> What you need to do
From the first line through the one containing "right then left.", restate the listing word for word, and give no other lines.

> Data block
((

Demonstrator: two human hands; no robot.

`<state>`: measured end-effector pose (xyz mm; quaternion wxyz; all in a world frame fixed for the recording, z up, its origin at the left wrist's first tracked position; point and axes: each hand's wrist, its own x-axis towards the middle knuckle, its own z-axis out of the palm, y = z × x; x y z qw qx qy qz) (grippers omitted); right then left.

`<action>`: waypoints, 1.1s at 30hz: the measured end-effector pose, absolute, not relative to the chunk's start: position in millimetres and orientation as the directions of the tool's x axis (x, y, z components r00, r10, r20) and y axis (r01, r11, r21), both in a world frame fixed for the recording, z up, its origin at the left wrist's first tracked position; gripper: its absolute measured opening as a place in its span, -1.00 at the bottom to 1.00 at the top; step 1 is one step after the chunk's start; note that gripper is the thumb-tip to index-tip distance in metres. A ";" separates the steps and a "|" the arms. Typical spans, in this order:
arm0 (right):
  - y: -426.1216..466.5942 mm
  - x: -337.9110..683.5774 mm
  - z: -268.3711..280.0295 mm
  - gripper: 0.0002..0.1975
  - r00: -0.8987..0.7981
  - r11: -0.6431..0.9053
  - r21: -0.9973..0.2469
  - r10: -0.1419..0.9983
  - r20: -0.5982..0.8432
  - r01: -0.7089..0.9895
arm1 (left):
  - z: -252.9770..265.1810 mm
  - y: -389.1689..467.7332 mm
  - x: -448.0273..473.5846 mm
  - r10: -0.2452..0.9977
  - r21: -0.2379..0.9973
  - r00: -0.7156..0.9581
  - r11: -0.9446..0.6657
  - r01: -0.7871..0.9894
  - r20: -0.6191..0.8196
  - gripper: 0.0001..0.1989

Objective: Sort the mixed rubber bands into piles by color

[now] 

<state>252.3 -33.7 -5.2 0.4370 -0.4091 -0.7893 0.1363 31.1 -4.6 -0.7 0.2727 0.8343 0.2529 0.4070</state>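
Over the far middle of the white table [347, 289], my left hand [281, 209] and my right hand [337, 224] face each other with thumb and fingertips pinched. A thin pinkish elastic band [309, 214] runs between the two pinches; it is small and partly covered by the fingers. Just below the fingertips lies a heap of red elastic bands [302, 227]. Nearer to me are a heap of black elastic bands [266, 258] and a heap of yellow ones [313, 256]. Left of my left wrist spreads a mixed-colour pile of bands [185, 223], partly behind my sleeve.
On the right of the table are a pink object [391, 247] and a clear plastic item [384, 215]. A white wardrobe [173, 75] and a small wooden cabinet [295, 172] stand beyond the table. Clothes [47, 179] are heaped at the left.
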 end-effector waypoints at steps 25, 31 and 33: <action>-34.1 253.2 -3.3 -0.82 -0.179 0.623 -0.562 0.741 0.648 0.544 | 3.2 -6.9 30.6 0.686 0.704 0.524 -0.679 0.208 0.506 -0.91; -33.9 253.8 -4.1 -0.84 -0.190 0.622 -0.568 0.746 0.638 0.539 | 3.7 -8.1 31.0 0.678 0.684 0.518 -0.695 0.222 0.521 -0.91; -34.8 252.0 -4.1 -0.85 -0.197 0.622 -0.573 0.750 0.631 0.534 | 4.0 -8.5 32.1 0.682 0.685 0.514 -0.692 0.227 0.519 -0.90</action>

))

> Written solution
Demonstrator: two human hands; no robot.

`<state>`: measured end-effector pose (xyz mm; quaternion wxyz; all in a world frame fixed for the recording, z up, its origin at the left wrist's first tracked position; point and axes: each hand's wrist, its own x-axis towards the middle knuckle, its own z-axis out of the palm, y = z × x; x y z qw qx qy qz) (grippers omitted); right then left.

The exercise requires nothing further.